PROBLEM:
Write out the data word for word and drop any picture you find.

THE DATA:
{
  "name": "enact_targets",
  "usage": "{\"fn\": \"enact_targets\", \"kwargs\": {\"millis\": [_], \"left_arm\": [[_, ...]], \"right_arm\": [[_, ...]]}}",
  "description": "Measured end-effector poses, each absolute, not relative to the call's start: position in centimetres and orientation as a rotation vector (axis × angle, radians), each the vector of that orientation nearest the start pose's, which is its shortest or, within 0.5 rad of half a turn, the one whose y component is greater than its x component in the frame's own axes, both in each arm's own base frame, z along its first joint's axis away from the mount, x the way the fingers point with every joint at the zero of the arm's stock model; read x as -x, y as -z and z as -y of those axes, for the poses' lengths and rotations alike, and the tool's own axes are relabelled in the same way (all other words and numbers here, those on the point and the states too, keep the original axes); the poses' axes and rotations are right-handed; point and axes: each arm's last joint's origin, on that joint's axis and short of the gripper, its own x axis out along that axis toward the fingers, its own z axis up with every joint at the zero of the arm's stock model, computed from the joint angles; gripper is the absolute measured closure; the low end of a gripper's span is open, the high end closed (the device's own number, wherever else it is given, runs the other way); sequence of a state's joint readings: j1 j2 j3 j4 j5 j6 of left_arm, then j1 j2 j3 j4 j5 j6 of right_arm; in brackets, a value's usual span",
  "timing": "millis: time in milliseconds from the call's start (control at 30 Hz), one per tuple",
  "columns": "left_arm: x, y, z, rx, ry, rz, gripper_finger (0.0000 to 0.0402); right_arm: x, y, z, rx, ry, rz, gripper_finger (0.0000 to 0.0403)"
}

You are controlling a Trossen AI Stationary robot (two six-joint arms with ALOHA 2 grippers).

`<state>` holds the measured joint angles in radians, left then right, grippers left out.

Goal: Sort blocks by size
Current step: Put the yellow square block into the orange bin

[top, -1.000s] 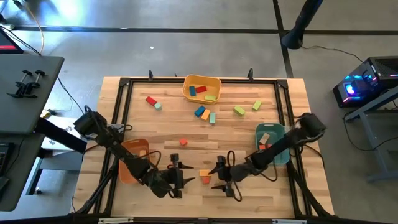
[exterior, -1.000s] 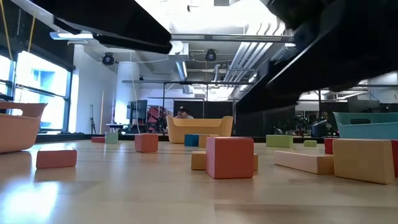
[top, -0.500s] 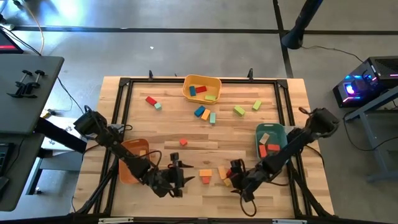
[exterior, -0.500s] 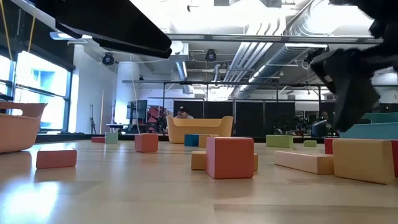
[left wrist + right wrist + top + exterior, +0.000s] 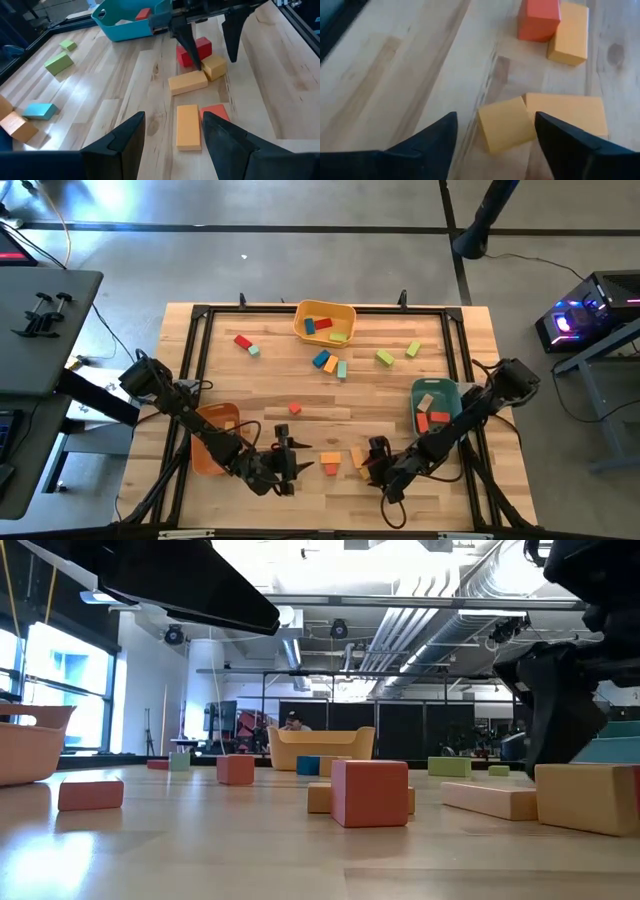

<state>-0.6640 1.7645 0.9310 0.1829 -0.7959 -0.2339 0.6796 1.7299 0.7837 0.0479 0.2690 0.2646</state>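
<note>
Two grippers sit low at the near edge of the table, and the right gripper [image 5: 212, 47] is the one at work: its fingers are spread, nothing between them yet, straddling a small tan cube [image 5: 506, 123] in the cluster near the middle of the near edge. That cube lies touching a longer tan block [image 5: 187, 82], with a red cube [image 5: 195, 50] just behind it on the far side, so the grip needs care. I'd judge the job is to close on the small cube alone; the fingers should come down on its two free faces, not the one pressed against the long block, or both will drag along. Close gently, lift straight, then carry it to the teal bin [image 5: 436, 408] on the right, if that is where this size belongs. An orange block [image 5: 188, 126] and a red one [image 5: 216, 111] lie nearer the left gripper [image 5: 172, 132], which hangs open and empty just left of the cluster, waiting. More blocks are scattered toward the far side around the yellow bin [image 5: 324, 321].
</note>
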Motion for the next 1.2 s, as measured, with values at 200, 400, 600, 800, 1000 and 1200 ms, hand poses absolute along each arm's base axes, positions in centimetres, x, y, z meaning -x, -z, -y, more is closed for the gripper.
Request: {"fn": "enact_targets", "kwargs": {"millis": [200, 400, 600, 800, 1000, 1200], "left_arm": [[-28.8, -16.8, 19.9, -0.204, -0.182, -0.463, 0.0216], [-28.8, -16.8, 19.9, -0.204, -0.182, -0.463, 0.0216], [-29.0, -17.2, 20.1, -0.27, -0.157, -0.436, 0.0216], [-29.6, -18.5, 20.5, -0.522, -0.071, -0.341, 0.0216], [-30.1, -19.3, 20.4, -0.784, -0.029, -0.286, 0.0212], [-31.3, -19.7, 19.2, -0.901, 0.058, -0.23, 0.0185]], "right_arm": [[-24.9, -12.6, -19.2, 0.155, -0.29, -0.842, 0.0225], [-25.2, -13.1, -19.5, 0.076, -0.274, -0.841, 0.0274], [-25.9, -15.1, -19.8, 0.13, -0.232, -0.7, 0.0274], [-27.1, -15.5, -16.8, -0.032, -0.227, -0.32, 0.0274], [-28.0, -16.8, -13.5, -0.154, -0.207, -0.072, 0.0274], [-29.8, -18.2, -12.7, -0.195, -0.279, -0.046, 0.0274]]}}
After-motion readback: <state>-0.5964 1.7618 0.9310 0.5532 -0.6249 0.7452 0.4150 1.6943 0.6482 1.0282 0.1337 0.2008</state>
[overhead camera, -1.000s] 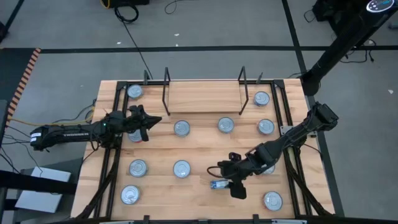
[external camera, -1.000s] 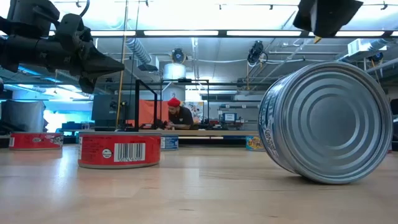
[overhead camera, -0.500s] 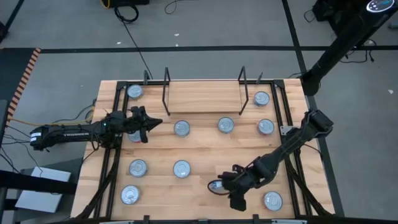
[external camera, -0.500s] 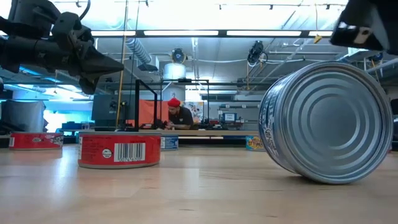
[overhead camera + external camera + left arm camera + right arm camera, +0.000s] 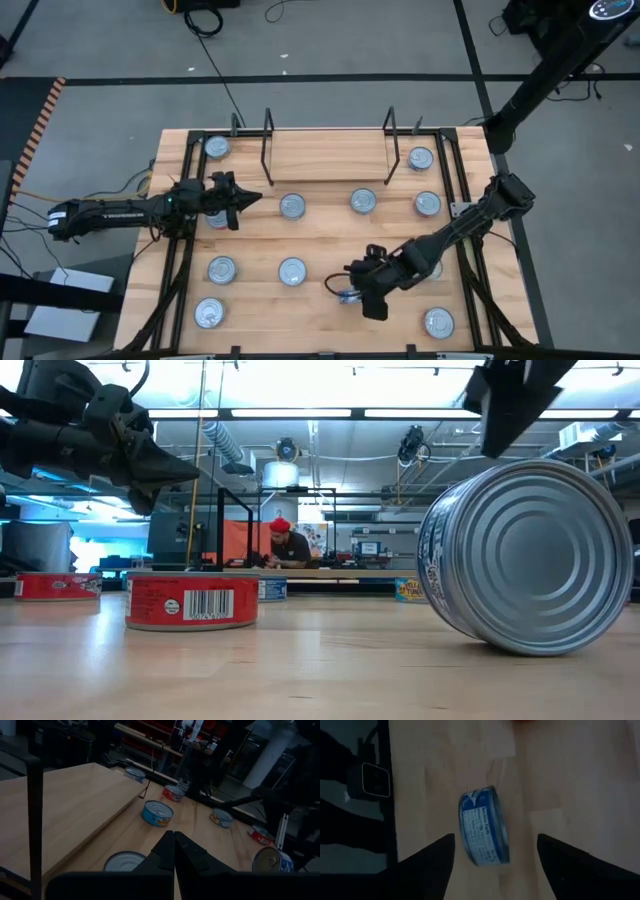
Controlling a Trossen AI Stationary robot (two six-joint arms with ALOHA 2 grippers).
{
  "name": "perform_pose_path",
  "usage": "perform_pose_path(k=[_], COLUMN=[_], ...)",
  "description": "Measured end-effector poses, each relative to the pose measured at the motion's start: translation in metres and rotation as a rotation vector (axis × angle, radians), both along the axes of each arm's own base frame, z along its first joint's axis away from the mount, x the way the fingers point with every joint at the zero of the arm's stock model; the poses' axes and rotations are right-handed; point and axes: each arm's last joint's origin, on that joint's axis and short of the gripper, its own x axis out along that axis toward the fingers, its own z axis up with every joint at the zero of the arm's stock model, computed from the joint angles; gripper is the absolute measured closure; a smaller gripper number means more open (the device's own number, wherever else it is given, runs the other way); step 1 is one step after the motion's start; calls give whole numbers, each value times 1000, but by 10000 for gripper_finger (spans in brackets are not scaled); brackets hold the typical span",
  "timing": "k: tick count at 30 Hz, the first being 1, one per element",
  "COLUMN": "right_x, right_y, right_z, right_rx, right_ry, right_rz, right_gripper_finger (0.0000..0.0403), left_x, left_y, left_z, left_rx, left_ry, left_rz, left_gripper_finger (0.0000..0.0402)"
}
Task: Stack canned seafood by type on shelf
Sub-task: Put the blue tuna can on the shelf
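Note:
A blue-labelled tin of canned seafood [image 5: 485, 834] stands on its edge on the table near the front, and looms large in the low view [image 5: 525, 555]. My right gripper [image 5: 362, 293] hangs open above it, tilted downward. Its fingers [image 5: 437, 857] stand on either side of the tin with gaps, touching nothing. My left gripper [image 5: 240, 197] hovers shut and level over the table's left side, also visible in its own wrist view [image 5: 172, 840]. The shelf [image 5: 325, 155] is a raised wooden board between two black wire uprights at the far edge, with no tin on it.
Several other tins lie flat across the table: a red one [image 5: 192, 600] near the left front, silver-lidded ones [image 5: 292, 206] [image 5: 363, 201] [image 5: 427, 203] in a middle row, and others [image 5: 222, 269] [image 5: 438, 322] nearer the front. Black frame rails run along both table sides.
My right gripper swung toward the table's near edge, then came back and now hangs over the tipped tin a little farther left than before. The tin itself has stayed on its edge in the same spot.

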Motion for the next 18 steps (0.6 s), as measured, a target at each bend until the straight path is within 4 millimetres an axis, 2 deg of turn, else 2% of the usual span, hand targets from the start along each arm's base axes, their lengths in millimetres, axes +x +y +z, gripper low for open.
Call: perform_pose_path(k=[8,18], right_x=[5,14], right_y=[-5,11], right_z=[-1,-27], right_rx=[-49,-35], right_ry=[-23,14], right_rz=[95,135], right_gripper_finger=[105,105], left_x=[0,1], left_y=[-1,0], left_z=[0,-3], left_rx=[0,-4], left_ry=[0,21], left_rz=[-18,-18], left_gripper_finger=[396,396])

RESPONSE AREA:
{
  "name": "enact_targets",
  "usage": "{\"fn\": \"enact_targets\", \"kwargs\": {\"millis\": [_], \"left_arm\": [[_, ...]], \"right_arm\": [[_, ...]]}}",
  "description": "Measured end-effector poses, each absolute, not relative to the call's start: position in centimetres and orientation as a rotation vector (axis × angle, radians), each the vector of that orientation nearest the start pose's, which is its shortest or, within 0.5 rad of half a turn, the one whose y component is greater than its x component in the frame's own axes, both in each arm's own base frame, z along its first joint's axis away from the mount, x the way the fingers point with every joint at the zero of the arm's stock model; read x as -x, y as -z and z as -y of those axes, for the poses' lengths and rotations alike, and the tool's own axes are relabelled in the same way (all other words and numbers here, those on the point and the states too, keep the original axes); the poses' axes and rotations are right-handed; point and axes: each arm's last joint's origin, on that joint's axis and short of the gripper, its own x axis out along that axis toward the fingers, its own z axis up with every joint at the zero of the arm's stock model, computed from the joint angles; gripper is the absolute measured closure; the low end of a gripper's span is open, the high end closed (the device's own number, wherever else it is given, runs the other way); sequence of a state's joint readings: j1 j2 j3 j4 j5 j6 of left_arm, then j1 j2 j3 j4 j5 j6 of right_arm; in brackets, a value's usual span",
  "timing": "millis: time in milliseconds from the call's start (control at 30 Hz), one per tuple",
  "columns": "left_arm: x, y, z, rx, ry, rz, gripper_finger (0.0000 to 0.0402); right_arm: x, y, z, rx, ry, rz, gripper_finger (0.0000 to 0.0403)"
}

You are controlling a Trossen AI Stationary robot (two six-joint arms with ALOHA 2 grippers).

`<state>` holds the measured joint angles in radians, left then right, grippers left out.

Goal: Sort blocks by size
Current step: Put the yellow square block into the orange bin

[top, -1.000s] 
[exterior, -1.000s] 
[top, -0.500s] 
[exterior, -0.500s] 
[left wrist + right wrist + top + exterior, +0.000s] 

<state>-0.6640 1.7645 0.9310 0.1829 -0.7959 -0.2339 0.6796 1.7299 0.7837 0.0479 0.2690 0.2646</state>
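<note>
Two grippers sit low at the near edge of the table, and the right gripper [image 5: 212, 47] is the one at work: its fingers are spread, nothing between them yet, straddling a small tan cube [image 5: 506, 123] in the cluster near the middle of the near edge. That cube lies touching a longer tan block [image 5: 187, 82], with a red cube [image 5: 195, 50] just behind it on the far side, so the grip needs care. I'd judge the job is to close on the small cube alone; the fingers should come down on its two free faces, not the one pressed against the long block, or both will drag along. Close gently, lift straight, then carry it to the teal bin [image 5: 436, 408] on the right, if that is where this size belongs. An orange block [image 5: 188, 126] and a red one [image 5: 216, 111] lie nearer the left gripper [image 5: 172, 132], which hangs open and empty just left of the cluster, waiting. More blocks are scattered toward the far side around the yellow bin [image 5: 324, 321].
</note>
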Motion for the next 1.2 s, as measured, with values at 200, 400, 600, 800, 1000 and 1200 ms, hand poses absolute along each arm's base axes, positions in centimetres, x, y, z meaning -x, -z, -y, more is closed for the gripper.
Request: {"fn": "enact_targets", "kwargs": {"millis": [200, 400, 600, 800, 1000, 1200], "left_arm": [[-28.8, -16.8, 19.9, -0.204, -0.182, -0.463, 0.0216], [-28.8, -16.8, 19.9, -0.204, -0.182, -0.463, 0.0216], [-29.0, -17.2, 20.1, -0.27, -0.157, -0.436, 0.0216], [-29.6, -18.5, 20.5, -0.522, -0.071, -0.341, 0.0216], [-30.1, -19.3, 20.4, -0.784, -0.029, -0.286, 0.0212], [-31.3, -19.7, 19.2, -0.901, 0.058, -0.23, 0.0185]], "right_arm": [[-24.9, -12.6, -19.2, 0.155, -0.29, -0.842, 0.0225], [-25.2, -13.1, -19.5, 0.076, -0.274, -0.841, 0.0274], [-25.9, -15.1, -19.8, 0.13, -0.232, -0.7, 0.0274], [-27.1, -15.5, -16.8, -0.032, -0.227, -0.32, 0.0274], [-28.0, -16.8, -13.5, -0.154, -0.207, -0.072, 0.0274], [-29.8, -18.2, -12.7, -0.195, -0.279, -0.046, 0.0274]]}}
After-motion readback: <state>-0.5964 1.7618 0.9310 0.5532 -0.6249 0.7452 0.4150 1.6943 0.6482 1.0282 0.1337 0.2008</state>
[overhead camera, -1.000s] 
[external camera, -1.000s] 
[overhead camera, -0.500s] 
[external camera, -0.500s] 
[overhead camera + external camera + left arm camera + right arm camera, +0.000s] 
Controlling a Trossen AI Stationary robot (two six-joint arms with ALOHA 2 grippers).
{
  "name": "perform_pose_path",
  "usage": "perform_pose_path(k=[_], COLUMN=[_], ...)",
  "description": "Measured end-effector poses, each relative to the pose measured at the motion's start: translation in metres and rotation as a rotation vector (axis × angle, radians), both along the axes of each arm's own base frame, z along its first joint's axis away from the mount, x the way the fingers point with every joint at the zero of the arm's stock model; the poses' axes and rotations are right-handed; point and axes: each arm's last joint's origin, on that joint's axis and short of the gripper, its own x axis out along that axis toward the fingers, its own z axis up with every joint at the zero of the arm's stock model, computed from the joint angles; gripper is the absolute measured closure; a smaller gripper number means more open (the device's own number, wherever else it is given, runs the other way); step 1 is one step after the motion's start; calls give whole numbers, each value times 1000, but by 10000 for gripper_finger (spans in brackets are not scaled); brackets hold the typical span",
  "timing": "k: tick count at 30 Hz, the first being 1, one per element",
  "COLUMN": "right_x, right_y, right_z, right_rx, right_ry, right_rz, right_gripper_finger (0.0000..0.0403), left_x, left_y, left_z, left_rx, left_ry, left_rz, left_gripper_finger (0.0000..0.0402)"
}
Task: Stack canned seafood by type on shelf
Sub-task: Put the blue tuna can on the shelf
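Note:
A blue-labelled tin of canned seafood [image 5: 485, 834] stands on its edge on the table near the front, and looms large in the low view [image 5: 525, 555]. My right gripper [image 5: 362, 293] hangs open above it, tilted downward. Its fingers [image 5: 437, 857] stand on either side of the tin with gaps, touching nothing. My left gripper [image 5: 240, 197] hovers shut and level over the table's left side, also visible in its own wrist view [image 5: 172, 840]. The shelf [image 5: 325, 155] is a raised wooden board between two black wire uprights at the far edge, with no tin on it.
Several other tins lie flat across the table: a red one [image 5: 192, 600] near the left front, silver-lidded ones [image 5: 292, 206] [image 5: 363, 201] [image 5: 427, 203] in a middle row, and others [image 5: 222, 269] [image 5: 438, 322] nearer the front. Black frame rails run along both table sides.
My right gripper swung toward the table's near edge, then came back and now hangs over the tipped tin a little farther left than before. The tin itself has stayed on its edge in the same spot.
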
Motion for the next 18 steps (0.6 s), as measured, a target at each bend until the straight path is within 4 millimetres an axis, 2 deg of turn, else 2% of the usual span, hand targets from the start along each arm's base axes, their lengths in millimetres, axes +x +y +z, gripper low for open.
Call: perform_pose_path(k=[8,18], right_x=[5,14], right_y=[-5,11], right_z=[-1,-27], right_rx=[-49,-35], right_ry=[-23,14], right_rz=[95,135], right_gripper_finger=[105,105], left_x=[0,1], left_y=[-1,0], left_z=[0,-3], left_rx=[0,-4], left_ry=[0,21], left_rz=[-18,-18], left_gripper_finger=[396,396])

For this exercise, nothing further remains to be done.